Postby daverupa » Fri Aug 17, 2012 5:33 pm

A few comments below.

reflection wrote:There is permanent and temporary cessation of the aggregates. The permanent is the parinibbana, the impermanent is seeing nibbana.


So, where do we find that nibbana is cessation of the aggregates? As I understand things, nibbana means a shift from upadanakkhandha to khandha; here, the khandha terminate with life, not with nibbana. It is their final breakup that nibbana precipitates, but nibbana is not that.

reflection wrote:This is the 'rise and fall' of the aggregates.


Seeing this for oneself is doing quite a lot. But, seeing this and the cessation of the aggregates are opposed to one another. Seeing rise and fall, internally and externally? Good. Not seeing any of it due to some manner of cessation? Well...

reflection wrote:And yes, clinging is the fetter, but the aggregates are the dukkha. So to understand what is not dukkha is to see beyond the aggregates.

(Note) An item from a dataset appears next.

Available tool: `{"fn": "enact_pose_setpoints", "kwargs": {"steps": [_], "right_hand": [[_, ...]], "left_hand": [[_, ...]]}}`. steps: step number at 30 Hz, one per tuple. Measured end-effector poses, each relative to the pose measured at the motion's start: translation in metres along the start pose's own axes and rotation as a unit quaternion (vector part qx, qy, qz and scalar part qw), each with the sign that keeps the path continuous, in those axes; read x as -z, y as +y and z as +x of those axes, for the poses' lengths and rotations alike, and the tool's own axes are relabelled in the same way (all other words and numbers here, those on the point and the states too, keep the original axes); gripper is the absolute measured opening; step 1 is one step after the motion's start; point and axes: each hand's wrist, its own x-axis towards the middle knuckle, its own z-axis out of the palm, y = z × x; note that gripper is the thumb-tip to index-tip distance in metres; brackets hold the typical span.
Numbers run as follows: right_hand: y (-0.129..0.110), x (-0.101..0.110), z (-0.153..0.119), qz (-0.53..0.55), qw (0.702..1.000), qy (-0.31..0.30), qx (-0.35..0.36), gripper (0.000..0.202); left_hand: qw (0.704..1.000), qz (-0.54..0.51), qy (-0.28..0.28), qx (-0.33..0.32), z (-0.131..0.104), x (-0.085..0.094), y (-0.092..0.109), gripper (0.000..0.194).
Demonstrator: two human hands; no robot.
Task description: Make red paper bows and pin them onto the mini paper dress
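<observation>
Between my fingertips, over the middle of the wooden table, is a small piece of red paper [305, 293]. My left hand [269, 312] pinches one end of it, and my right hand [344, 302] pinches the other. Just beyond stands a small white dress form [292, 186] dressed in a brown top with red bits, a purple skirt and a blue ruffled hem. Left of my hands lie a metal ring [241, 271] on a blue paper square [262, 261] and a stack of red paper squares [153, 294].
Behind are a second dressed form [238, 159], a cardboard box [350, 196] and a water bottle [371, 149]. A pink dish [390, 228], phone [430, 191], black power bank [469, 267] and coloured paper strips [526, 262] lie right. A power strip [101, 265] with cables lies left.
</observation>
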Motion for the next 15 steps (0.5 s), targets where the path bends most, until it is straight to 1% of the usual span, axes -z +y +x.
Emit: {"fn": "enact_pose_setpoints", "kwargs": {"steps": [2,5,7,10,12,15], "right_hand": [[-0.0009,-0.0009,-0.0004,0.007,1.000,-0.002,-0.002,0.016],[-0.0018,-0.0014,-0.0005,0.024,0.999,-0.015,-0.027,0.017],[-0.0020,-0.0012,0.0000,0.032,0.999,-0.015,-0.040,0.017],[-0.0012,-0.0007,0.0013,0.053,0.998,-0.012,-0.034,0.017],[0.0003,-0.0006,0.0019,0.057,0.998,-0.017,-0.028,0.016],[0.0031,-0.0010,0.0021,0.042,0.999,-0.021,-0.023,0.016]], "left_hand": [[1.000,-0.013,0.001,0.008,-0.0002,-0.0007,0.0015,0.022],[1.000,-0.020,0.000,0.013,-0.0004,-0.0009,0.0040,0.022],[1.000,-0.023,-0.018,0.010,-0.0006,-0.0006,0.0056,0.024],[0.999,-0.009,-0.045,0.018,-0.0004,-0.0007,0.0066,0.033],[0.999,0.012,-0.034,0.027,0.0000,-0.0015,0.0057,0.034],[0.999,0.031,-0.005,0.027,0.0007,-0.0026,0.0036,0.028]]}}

The aggregates aren't dukkha; always it is the clinging-aggregates which are so described.
    "And how is it, bhikkhus, that by protecting oneself one protects others? By the pursuit, development, and cultivation of the four establishments of mindfulness. It is in such a way that by protecting oneself one protects others.

    "And how is it, bhikkhus, that by protecting others one protects oneself? By patience, harmlessness, goodwill, and sympathy. It is in such a way that by protecting others one protects oneself.
- Sedaka Sutta [SN 47.19]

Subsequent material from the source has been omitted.